Tommy Franks making the point that, still a lot to be finished on the mission. As he put it, "many items on the checklist to check off" with regard to security in that country. Their main focus: getting rid of terrorist groups in Afghanistan so it cannot be reintroduced into that area.
Also, Secretary of Defense Rumsfeld adding the need for a stronger government, stronger police force and border patrol before pulling out of Afghanistan.
Jonathan Karl, congressional correspondent, also following the hearing here.
What's your take Jon? JONATHAN KARL, CNN CONGRESSIONAL CORRESPONDENT: Well Kyra, an upbeat assessment here of the status of the war in Afghanistan from both the defense secretary and from Tommy Franks.

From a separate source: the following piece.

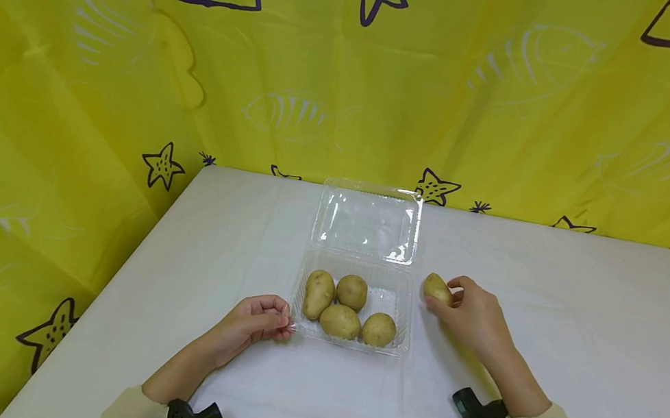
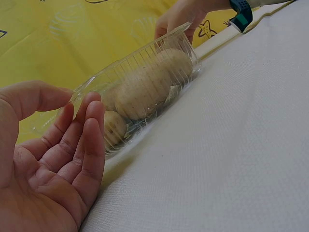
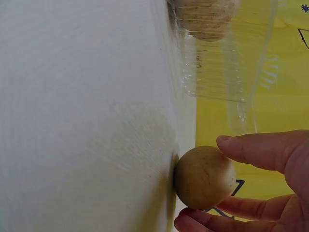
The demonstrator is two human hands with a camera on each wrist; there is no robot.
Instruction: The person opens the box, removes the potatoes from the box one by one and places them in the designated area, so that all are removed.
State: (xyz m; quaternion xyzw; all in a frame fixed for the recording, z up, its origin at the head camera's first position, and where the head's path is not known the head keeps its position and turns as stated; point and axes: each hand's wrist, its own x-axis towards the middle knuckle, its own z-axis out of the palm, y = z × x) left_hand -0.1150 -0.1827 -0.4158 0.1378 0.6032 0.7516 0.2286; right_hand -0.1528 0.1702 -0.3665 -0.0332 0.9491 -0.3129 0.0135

But what was interesting is right at the very start of the hearing, before we started taking it, Don Rumsfeld said in his opening statement that nine months into the war we are closer to the beginning than to the end. So clearly trying to say that there's a lot of work left to be done in Afghanistan.

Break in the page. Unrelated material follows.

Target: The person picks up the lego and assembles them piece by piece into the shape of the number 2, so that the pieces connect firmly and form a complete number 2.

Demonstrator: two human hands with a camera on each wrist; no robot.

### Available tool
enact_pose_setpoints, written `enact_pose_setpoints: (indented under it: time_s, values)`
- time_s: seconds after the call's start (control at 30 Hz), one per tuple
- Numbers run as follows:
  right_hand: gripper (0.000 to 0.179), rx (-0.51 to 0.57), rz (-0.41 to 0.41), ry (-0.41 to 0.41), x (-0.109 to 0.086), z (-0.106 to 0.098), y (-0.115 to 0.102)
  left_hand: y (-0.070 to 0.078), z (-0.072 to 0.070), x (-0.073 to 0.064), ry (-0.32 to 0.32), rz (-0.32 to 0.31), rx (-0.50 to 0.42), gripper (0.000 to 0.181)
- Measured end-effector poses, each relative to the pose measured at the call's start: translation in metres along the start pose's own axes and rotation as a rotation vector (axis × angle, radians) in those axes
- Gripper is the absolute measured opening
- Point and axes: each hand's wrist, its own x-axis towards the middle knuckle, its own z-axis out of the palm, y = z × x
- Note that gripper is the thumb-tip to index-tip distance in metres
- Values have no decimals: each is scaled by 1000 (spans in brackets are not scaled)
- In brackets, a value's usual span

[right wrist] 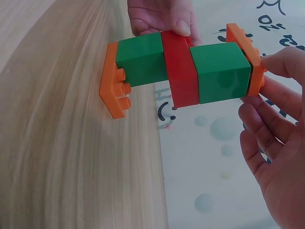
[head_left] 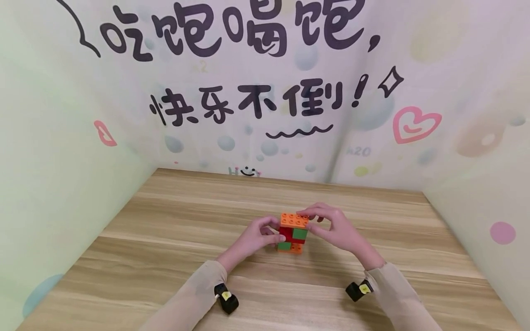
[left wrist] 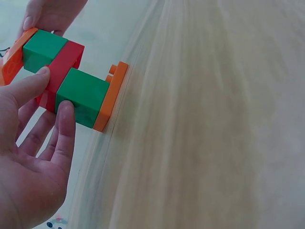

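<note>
A stack of toy building bricks stands on the wooden table. At its foot lies an orange brick (right wrist: 110, 83) with studs showing. Above that come a green block (right wrist: 141, 58), a red brick (right wrist: 181, 69) and a second green block (right wrist: 222, 71), set off to the right of the lower one. Another orange brick (head_left: 295, 220) tops the stack, studs up. My left hand (head_left: 257, 236) grips the red brick from the left, thumb on its near face. With thumb and fingers, my right hand (head_left: 336, 228) pinches the right end of the top orange brick.
The wood-grained table (head_left: 165, 220) reaches back to a white printed wall (head_left: 248, 138) with large dark lettering. Similar walls rise on the left and right. Each sleeved wrist carries a small black device (head_left: 227, 299).
</note>
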Motion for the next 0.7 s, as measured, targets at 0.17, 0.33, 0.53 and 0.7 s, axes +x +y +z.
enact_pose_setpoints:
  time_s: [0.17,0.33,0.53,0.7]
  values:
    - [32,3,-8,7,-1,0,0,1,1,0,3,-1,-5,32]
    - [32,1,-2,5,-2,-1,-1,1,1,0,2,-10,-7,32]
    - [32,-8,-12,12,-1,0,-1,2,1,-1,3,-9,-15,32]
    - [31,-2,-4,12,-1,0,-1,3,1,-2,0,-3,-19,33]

This come -- a little political context here, Kyra -- is that some Democrats here on Capitol Hill have been saying, in the words of Joe Biden, the chairman of the Foreign Relations Committee up here, is that the president and the administration have done a great job fighting the war in Afghanistan, but they've done a far less good job in terms of handling the aftermath of the war, and so you can be sure that there's a safe and secure environment in Afghanistan for democracy to emerge, which was one of the things that Tommy Franks said is one of the primary goals of the effort here.
So interesting up here so far, this hearing, you know, not too much in the way of hard questions for these two men, but trying to do something in the way of managing expectations. There's a lot left to be done in Afghanistan, that's the bottom line.
PHILLIPS: I don't think those soldiers will be coming home any time soon.
Jon Karl, thank you so much.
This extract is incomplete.